On Monday I’m scheduled for my first coronavirus vaccine. Right here at the local CVS in Penn Yan, only a few blocks away. Everything is close-by down here and I am really beginning to love it. It makes it difficult when we leave and go back to Rochester. Not that I don’t like Rochester. It’s great to see my kids and spend a little time there but I miss the peace. No expressways, no lines, no angry honking, no parking issues and less choices which contributes to the simplification process.

Surgeons vs Lifetime Care physical therapist:  I had my seven week check up with the doctor after having total knee replacement. The consensus is that I’m making excellent progress and can bend my knee to 120° and can climb stairs. However I still have lots of other back and leg issues because of improper balance and walking over the course of many years.

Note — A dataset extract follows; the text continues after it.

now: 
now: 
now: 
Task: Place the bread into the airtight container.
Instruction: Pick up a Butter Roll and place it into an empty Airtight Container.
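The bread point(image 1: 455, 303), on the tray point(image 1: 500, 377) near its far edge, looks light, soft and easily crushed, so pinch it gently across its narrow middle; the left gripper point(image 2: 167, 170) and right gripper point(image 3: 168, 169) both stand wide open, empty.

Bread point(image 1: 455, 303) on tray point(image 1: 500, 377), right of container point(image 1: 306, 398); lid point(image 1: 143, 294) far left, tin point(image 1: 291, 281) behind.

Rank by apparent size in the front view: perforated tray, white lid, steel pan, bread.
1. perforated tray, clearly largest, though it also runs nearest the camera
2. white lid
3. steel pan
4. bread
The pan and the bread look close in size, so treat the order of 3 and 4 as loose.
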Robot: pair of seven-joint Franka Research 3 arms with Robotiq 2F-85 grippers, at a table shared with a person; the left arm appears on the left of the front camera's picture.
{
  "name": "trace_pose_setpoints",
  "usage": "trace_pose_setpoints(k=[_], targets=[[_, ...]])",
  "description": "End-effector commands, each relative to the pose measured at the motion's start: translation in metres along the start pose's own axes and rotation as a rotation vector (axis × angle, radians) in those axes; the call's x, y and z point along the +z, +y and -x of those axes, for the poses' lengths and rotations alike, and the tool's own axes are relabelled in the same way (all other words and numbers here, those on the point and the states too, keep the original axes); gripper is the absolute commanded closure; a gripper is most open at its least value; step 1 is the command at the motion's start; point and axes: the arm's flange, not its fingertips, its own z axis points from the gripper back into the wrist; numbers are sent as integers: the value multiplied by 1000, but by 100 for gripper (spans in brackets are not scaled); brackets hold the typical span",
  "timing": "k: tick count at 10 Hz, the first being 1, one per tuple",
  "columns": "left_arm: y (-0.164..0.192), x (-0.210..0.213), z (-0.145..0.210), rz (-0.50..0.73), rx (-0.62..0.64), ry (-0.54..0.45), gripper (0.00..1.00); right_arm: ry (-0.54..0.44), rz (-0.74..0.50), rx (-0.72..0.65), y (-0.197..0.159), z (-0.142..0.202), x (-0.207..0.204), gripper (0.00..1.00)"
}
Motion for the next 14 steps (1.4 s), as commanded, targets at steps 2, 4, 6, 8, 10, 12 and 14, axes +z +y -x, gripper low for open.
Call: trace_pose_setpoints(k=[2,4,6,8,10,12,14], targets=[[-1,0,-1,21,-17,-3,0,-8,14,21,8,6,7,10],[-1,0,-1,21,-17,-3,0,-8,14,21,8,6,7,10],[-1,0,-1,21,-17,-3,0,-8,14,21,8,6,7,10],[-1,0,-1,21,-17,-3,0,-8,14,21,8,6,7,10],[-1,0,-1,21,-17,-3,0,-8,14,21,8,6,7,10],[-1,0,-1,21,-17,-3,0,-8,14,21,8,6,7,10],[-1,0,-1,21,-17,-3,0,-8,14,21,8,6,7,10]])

I mentioned a couple of things to the surgeon. I said there was a clicking noise in my knee and he looked at me quizzically and said, "well it is plastic you know". About the new pains in the back, he simply replied "I am the surgeon I do knees". There seem to be no sense of the total care of the whole person. This man performs 4-6 surgeries a day at $15-$20,000 apiece but the best care that I received was from, Carol, the physical therapist. She came to the house twice a week. She seemed to have an awareness of the total person and all the things that might be affected not just rehabilitating a surgical procedure. She gave me exercises to do that will strengthen my back and consequently improve my entire balance. I am sure that her six weeks of visiting she didn’t make what one surgery paid!!

Sincerely,

John Bernunzio

Julie helps a customer with a purchase of a ukulele. It was great to see old friends on Saturday. A little bit of "guitar hang out" on the weekend.

Soren Venema, a dealer and collector and owner of Palm Guitars in Amsterdam, passed away last week. We finally met in 2019 but we had known of each other for many, many years. We sat at his place outside of Amsterdam viewing so many incredible instruments. I received a notice on Facebook that it was his birthday last week. I went to his page and found out he had passed away a few days before, unexpectedly. He was a legend in the instrument world and will be greatly missed.

Soren and John at Palm Guitar in 2019..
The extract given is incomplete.